Intervention de Gabriel Serville

Séance en hémicycle du 3 octobre 2012 à 21h30
Ratification du traité sur la stabilité la coordination et la gouvernance au sein de l'union économique et monétaire — Discussion générale

Photo issue du site de l'Assemblée nationale ou de WikipediaGabriel Serville :

Le redressement de notre pays et de nos territoires exige un effort que les Français sont prêts à accepter, à condition qu'il soit équitablement partagé et accompagné d'un volet important en faveur de la croissance.

Tel est le message exprimé par le Président de la République lors de la campagne électorale, et dont nous sommes, au sein de la majorité, les garants.

La confiance dont nous honorent les électeurs repose sur notre promesse d'une réorientation, dans un esprit de justice, de la politique économique menée en France et en Europe. Le respect des engagements du Président de la République en faveur de la renégociation de ce traité conditionne donc le maintien de cette confiance.

Nous saluons l'annexion au traité d'un pacte de croissance, signe important d'un changement, même symbolique, apporté au texte initial.

Oui, ce texte initial, inspiré conjointement par M. Sarkozy et Mme Merkel, avait été dénoncé par la gauche de façon quasi unanime. Il abaissait alors le déficit structurel de 1 % à 0,5 %, en maintenant en parallèle un déficit nominal à 3 %. De même, il prévoyait la mise en place d'une majorité inversée en cas de procédure pour déficit excessif. Or le texte qui nous est présenté aujourd'hui contient toujours l'ensemble de ces mesures qui vont pressurer l'État et les collectivités locales. La meilleure preuve n'est-elle pas l'inclusion des investissements publics dans le déficit structurel de 0,5 % ?

Autrement dit, voter ce texte revient à admettre que soient limités à 0,5 % du déficit structurel les investissements productifs dont nous avons besoin pour notre croissance – y compris ceux qui intégreraient les objectifs stratégiques européens –, à moins d'être compensés par des baisses de dépenses ou des hausses d'impôts.

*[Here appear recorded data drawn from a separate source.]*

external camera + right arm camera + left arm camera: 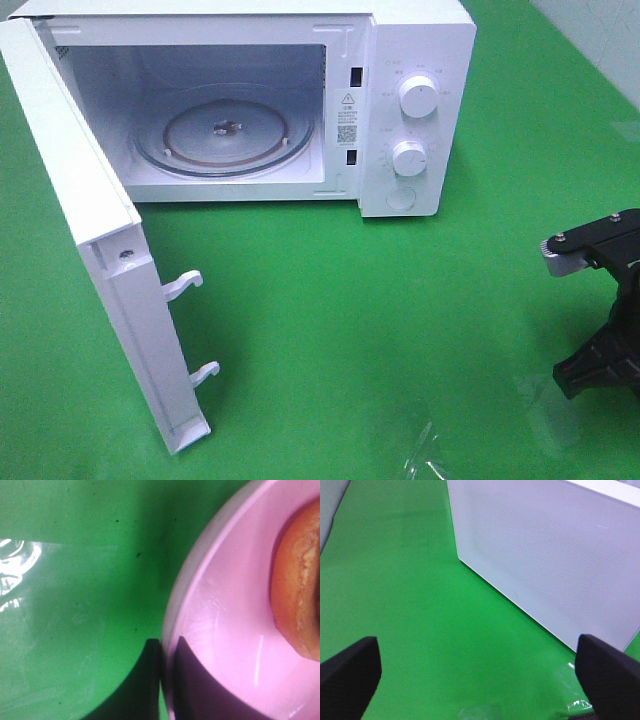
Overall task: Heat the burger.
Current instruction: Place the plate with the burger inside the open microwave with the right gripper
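Note:
In the right wrist view the burger (300,590) shows only as a golden-brown bun edge, lying on a pink plate (225,610). My right gripper (167,655) is shut on that plate's rim, one finger outside and one inside. The exterior view shows only part of the right arm (600,310), at the right edge; plate and burger lie outside that view. My left gripper (480,680) is open and holds nothing. It hovers over the green surface beside the white microwave door (545,555).
The white microwave (400,100) stands at the back with its door (90,230) swung wide to the left. Its glass turntable (225,135) is bare. A clear shiny film (425,450) lies on the green tabletop (380,320) near the front edge.

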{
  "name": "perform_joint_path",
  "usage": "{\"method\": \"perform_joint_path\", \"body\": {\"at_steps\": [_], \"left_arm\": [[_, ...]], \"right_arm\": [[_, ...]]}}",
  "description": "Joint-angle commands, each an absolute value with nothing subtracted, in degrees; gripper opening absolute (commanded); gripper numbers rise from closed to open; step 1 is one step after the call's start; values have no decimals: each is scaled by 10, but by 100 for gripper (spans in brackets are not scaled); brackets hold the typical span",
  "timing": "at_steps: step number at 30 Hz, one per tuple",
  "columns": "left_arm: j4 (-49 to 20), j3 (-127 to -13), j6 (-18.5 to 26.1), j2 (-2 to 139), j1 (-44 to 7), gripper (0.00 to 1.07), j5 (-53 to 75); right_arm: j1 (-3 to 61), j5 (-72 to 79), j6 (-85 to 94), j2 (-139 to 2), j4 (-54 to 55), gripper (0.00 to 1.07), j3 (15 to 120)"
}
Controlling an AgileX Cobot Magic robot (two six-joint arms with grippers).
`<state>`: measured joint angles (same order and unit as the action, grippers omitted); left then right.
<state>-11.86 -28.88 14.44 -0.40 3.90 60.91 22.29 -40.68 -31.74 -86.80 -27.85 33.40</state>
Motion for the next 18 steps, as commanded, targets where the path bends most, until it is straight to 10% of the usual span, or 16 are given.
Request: {"method": "perform_joint_path", "body": {"at_steps": [1, 18], "left_arm": [[-121, -289, 144, -14, 36, 98, 602], [-121, -289, 144, -14, 36, 98, 602]], "right_arm": [[239, -445, -332, -847, -313, 0, 335], [352, -529, -323, -756, -328, 0, 334]]}}
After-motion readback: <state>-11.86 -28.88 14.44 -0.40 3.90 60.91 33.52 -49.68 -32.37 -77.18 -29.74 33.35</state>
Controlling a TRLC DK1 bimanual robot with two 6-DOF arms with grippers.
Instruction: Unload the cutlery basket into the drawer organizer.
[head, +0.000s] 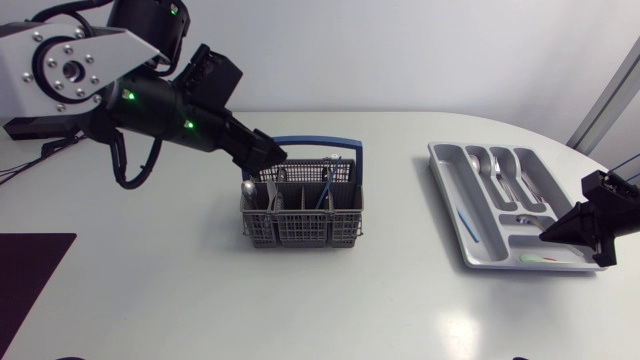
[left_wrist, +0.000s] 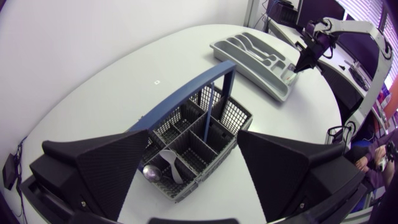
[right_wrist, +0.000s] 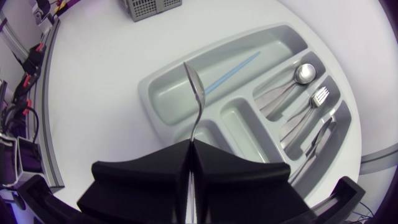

Dans certains territoires, où les potentialités sont immenses à condition d'être accompagnées des investissements indispensables à leur réalisation, l'abaissement de ce déficit structurel intégrant les dépenses d'investissement aura pour effet de corseter les marges de manoeuvre.

Je pense au territoire de la Guyane, qui dispose d'un secteur de l'énergie susceptible de générer d'immenses retombées économiques pour l'avenir, ainsi que d'un gisement d'emplois disponibles dès maintenant. En outre, l'explosion démographique représente un potentiel considérable de talents ne demandant qu'à s'exprimer.

Le redressement attendu nécessiterait au contraire des marges de manoeuvre accrues en matière d'investissements productifs. Au-delà de l'évolution du chiffre admis pour le déficit structurel, il aurait été nécessaire d'en exclure les investissements, afin de permettre une véritable relance économique.

La volonté de stabiliser les dépenses de fonctionnement peut correspondre à un contexte, mais celui-ci ne saurait justifier que nous nous privions des instruments susceptibles de raviver la croissance, au premier rang desquels l'investissement.

La meilleure orthodoxie budgétaire ne consiste pas à imposer un véritable corset à la mobilisation de notre appareil économique.

Comment accepter que soit entérinée la règle d'or, fustigée par l'opposition de l'époque, et qui réduit nos marges de manoeuvre tout en dessaisissant notre Parlement de la possibilité de débattre de certains aspects de la politique économique, notamment d'une politique de relance dite procyclique ?

N'eût-il pas été également utile de disposer de définitions harmonisées en matière de déficit structurel et de croissance potentielle entre les différentes institutions qui les entendent différemment, qu'il s'agisse de la Commission de Bruxelles, de la Cour des comptes ou de la direction du Trésor, sans oublier l'ensemble des États européens ?

Dès lors, et en l'absence d'un pacte de croissance suffisamment doté, puisqu'il équivaut à seulement 1 % du PIB européen, ce traité risque de nous conduire tout droit vers l'austérité en raison de la récession annoncée.

Enfin, des annonces fortes concernant la réorientation globale de l'Europe sont toujours attendues, notamment concernant le six-pack et le two-pack, qui préemptent les droits du Parlement, notamment en matière budgétaire.

Au regard de ces nombreuses interrogations sans réponse, je serais tenté – et j'emploie bien le conditionnel – d'émettre un vote d'abstention.